Problem details> The required output is the lines below from the line containing "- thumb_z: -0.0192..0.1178" to the line containing "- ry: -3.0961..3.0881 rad", inclusive, retyped exactly. No other lines belong in it.

Recorded information>
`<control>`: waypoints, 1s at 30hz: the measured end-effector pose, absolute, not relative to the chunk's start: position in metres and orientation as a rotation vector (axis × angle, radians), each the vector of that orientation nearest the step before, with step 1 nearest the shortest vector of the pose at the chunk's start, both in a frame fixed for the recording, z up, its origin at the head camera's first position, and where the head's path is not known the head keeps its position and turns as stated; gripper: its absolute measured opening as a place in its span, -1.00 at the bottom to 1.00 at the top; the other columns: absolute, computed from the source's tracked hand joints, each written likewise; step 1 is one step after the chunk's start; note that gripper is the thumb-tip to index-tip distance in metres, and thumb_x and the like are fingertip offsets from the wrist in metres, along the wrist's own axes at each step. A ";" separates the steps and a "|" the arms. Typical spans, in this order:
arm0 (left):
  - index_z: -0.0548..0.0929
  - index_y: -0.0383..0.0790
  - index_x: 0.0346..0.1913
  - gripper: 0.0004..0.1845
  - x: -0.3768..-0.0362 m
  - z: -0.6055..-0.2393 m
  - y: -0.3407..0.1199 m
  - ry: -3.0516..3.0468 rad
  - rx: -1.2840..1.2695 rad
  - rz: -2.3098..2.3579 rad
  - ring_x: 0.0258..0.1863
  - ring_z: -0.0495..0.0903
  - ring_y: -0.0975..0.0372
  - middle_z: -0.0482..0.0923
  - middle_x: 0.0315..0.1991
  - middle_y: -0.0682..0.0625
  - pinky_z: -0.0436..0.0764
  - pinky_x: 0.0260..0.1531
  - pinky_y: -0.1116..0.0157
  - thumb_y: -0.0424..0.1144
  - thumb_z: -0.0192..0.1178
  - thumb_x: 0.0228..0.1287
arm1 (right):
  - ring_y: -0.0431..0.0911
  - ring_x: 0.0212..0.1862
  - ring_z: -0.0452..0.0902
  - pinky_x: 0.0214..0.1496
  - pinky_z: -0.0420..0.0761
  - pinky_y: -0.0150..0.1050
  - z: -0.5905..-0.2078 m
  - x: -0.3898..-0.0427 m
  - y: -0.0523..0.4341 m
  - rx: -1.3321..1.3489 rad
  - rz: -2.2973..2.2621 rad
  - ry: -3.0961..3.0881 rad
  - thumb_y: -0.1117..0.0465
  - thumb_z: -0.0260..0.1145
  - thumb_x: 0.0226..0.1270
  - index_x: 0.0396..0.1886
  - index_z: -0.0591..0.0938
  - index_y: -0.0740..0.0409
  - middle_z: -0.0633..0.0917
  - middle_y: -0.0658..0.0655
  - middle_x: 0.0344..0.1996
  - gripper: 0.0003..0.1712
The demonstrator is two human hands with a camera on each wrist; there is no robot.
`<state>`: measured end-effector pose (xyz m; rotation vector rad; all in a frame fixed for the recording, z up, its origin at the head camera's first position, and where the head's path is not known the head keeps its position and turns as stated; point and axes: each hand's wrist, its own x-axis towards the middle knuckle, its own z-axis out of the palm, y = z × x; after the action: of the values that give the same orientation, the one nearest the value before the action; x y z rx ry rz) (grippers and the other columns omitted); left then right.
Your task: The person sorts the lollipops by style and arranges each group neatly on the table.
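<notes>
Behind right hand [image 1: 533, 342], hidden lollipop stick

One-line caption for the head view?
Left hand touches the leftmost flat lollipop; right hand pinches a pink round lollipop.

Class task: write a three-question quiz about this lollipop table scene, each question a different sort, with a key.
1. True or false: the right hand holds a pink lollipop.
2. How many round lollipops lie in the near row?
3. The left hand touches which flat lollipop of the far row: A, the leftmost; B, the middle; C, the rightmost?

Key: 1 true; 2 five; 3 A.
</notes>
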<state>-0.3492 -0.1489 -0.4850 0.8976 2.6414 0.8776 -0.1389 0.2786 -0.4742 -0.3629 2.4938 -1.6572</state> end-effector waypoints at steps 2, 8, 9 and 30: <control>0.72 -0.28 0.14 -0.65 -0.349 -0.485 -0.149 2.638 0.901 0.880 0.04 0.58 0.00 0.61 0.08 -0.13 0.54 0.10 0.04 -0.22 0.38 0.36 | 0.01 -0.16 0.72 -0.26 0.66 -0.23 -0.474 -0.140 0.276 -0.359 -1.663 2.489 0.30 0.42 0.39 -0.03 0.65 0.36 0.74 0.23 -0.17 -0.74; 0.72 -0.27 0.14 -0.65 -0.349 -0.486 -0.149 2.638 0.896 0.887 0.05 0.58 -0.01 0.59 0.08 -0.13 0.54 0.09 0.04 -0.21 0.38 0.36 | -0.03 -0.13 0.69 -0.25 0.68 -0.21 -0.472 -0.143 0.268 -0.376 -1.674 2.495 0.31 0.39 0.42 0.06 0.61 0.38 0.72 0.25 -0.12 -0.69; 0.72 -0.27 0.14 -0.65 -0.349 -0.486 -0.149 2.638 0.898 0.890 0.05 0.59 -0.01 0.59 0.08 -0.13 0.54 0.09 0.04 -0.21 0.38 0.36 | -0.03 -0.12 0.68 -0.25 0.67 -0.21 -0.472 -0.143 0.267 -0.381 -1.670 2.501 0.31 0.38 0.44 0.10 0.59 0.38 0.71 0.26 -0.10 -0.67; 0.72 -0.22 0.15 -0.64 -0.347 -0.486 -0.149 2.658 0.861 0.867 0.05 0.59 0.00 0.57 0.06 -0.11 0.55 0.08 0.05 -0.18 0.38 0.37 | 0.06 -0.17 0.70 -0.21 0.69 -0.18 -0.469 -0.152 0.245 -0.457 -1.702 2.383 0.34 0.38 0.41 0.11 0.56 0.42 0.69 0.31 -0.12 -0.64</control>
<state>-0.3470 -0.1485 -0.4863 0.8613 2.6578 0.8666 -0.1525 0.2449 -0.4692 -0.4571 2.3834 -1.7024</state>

Task result>
  - thumb_z: -0.0192..0.1178
  - thumb_x: 0.0228..0.1287
arm1 (right):
  - ring_y: -0.0431..0.0911
  - ring_x: 0.0212..0.1862
  - ring_z: -0.0452..0.0902
  - pinky_x: 0.0214..0.1496
  - pinky_z: -0.0420..0.0761
  - pinky_y: -0.0150..0.1050
  - z: -0.5905..-0.2078 m
  - x: -0.3898..-0.0427 m
  - y: -0.0523..0.4341 m
  - rx: -1.3321..1.3489 rad
  - rz: -2.2973..2.2621 rad
  - ry: -3.0961..3.0881 rad

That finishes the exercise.